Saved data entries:
--- START ---

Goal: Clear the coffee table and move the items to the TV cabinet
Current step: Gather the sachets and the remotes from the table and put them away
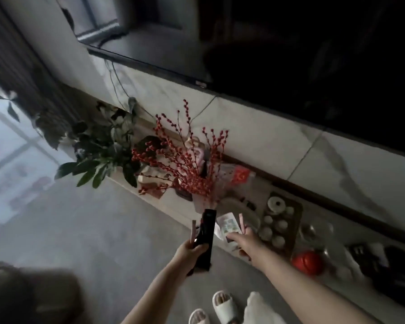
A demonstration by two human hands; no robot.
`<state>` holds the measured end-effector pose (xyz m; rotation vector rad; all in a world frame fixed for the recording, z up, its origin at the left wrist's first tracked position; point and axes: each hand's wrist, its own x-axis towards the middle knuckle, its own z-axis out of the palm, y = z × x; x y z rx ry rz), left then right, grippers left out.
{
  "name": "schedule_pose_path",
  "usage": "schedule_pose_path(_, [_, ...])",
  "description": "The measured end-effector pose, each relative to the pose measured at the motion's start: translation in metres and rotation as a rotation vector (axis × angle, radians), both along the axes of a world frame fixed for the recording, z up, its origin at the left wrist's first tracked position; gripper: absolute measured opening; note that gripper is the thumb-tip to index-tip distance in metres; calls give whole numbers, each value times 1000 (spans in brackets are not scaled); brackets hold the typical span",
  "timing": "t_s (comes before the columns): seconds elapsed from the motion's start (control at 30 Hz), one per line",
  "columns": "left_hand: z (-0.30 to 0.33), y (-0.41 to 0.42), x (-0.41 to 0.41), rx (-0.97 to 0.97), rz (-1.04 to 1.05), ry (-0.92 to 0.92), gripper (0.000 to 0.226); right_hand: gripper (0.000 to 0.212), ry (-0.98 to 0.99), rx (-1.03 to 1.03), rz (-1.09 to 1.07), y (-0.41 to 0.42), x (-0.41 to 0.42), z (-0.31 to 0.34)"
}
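Note:
My left hand [192, 250] grips a long black remote control [205, 237] together with a thin pink stick [193, 230], held just in front of the low TV cabinet [173, 202]. My right hand [242, 239] is closed on a small printed packet [229, 226] and another pink stick [242, 222], right at the cabinet's front edge. What lies under the right palm is hidden.
On the cabinet stand a vase of red berry branches [192, 164], a leafy plant [98, 146], a tea tray with white cups [278, 224], a glass bowl [313, 230], a red ball [308, 261] and dark items at right. A large dark TV [290, 54] hangs above. My slippered feet [222, 305] are on grey floor.

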<state>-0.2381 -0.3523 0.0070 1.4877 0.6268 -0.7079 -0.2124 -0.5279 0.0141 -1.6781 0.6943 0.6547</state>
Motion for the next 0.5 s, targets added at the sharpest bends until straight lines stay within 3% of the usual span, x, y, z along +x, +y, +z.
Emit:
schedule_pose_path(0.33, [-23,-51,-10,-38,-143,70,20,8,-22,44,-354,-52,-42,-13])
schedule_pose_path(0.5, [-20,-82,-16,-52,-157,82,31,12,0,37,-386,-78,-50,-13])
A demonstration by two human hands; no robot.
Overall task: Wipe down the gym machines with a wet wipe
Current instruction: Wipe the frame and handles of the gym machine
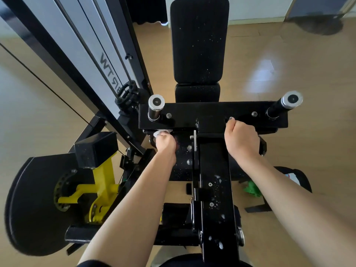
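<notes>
While the right hand [241, 139] grips the glossy crossbar [212, 114], the left hand [165, 143] clutches a crumpled wipe [157, 133].

Bright, even daylight fills the room, and a pale patch of glare lies on the wooden floor [264, 74] to the right of the black back pad [199, 39]. Shadows are soft and faint. The wide lens bends the upright frame [63, 54] at the left edge, and the near forearms look stretched and slightly soft.
</notes>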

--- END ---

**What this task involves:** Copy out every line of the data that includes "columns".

**Answer box:**
  "timing": "t_s (comes before the columns): seconds elapsed from the motion's start (control at 30 Hz), one per line",
  "columns": "left_hand: z (-0.30 to 0.33), y (-0.41 to 0.42), x (-0.41 to 0.41), rx (-0.97 to 0.97), rz (-1.04 to 1.05), ry (-0.92 to 0.92), gripper (0.000 to 0.226); right_hand: gripper (0.000 to 0.212), ry (-0.98 to 0.99), rx (-1.03 to 1.03), rz (-1.09 to 1.07), y (-0.41 to 0.42), x (-0.41 to 0.42), z (-0.31 to 0.34)"

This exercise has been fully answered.